Jared Goff is looking forward to stability in his second season with the Rams

Updated Jan. 25, 2023 10:58 a.m. ET

 

Last season was a real character-builder for Jared Goff. Yes, the former Cal quarterback was selected with the first pick in the 2016 NFL draft. But the Rams, the team that took him, were in transition. After a cross-country move from St. Louis to Los Angeles, the organization slogged to a 4–12 record and fired coach Jeff Fisher with three games remaining. Goff didn’t start until Week 11 and made an uneven impression when he did, completing a little more than 50% of his passes for 1,089 yards, five touchdowns and seven interceptions—numbers that compared unfavorably with a rookie QB cohort that included Dallas’s Dak Prescott (67.8% completion rate through 16 starts) and Philly’s Carson Wentz (62.4% through 16 starts).

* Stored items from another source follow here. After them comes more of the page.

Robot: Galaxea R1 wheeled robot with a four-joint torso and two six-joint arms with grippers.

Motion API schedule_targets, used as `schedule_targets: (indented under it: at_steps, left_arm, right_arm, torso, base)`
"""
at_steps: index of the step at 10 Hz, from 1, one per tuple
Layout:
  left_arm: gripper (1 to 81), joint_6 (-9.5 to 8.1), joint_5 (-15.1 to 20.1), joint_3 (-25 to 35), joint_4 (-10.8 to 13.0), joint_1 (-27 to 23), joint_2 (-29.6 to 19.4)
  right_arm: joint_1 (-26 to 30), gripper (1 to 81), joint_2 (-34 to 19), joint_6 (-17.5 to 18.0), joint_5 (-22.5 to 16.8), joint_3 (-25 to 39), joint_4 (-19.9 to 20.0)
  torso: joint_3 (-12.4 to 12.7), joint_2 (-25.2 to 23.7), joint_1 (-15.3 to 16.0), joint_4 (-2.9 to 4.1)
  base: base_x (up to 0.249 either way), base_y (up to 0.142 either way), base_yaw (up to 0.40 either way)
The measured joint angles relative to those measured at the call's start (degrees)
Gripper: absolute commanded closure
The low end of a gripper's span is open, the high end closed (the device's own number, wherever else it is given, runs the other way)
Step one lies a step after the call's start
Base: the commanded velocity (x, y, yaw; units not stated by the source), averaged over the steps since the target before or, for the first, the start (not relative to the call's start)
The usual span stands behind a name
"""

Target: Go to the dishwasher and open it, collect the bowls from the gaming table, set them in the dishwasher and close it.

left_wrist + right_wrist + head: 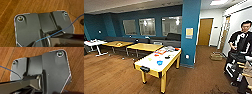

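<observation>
The gaming table (149,67), long with a glossy white top, red-orange graphics and yellow sides and legs, stands in the middle of the room in the head view, a few steps ahead of me. Small bowls lie on its top: a lime-green one (149,59) and a black one (167,57), with more small coloured items around them that are too small to name. The dishwasher is out of view. Both wrist views look down past the robot's dark plate onto brown wooden floor.
A teal pillar (190,32) rises just right of the table's far end. Two yellow-topped tables (145,46), a white table (94,43) and a dark sofa (171,37) stand behind. A person (241,42) with a rig stands at the right. Wooden floor lies between.
</observation>
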Motion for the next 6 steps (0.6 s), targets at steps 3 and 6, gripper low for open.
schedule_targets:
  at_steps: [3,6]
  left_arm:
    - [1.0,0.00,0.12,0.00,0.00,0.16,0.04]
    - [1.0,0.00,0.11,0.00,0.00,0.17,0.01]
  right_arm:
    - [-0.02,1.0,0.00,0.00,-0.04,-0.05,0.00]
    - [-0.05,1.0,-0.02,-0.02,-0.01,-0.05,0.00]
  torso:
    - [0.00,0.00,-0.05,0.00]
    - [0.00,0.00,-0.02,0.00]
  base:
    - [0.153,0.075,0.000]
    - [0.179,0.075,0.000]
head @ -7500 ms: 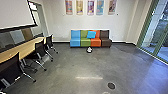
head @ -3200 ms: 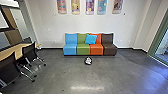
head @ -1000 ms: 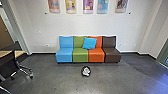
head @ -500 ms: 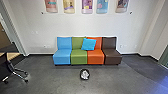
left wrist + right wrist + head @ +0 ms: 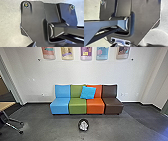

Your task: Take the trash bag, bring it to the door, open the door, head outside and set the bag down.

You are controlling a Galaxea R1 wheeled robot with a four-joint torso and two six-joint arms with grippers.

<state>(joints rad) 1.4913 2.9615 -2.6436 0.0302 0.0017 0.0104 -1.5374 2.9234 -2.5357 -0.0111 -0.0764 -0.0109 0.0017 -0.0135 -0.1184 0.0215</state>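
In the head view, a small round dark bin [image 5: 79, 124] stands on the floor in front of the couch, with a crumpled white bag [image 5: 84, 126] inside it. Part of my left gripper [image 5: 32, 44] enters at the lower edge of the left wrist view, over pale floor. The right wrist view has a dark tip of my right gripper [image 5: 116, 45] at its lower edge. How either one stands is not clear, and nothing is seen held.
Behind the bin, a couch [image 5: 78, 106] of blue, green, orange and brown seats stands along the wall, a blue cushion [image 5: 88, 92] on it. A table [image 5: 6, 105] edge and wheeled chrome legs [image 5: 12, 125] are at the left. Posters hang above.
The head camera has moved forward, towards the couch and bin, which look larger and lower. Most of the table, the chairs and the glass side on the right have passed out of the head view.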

So it figures that when SI.com caught up with the Rams QB1 while he was in L.A. signing trading cards for Panini, Goff would look not to the past but to a future when his early adversities and the Rams’ coaching staff purge will look minor in hindsight. He also had a few thoughts on the Super Bowl QBs, his diet and his new neighbors, the Chargers, in this Q&A, which has been condensed and edited.

Andrew Lawrence:They tell us you will be attending another Panini-sponsored event after this, the NFLPA Collegiate Bowl Fanfest. And there you’ll be sharing your experience transitioning into the league with other rookies. What is it that you know now that you wish you knew coming out of college?

Jared Goff: I guess to understand that it’s a big deal, but not to put so much pressure on myself, that somebody was going to take me regardless. There were times where I stayed up at night wondering.

AL:How will this off-season be different from ’16 now that both you and the Rams are more established?

JG: It’ll be big. It’ll be huge for us to have an off-season here and not have everyone moving around. We moved to about four different locations last year. It’ll be nice to be in one place, focus and have a routine.

AL: Which Hard Knocks storyline was the last to die: William Hayes’s obsession with mermaids and dinosaurs, or you not knowing which directions the sun rises and sets?

JG: [Laughs] They’re both alive and well. I hear about the sun thing quite often. That was so overblown. Hard Knocks is good. Hard Knocks is fun. But there are a lot of things that they like to script a little bit. And making fun of the rookie is definitely one of those things.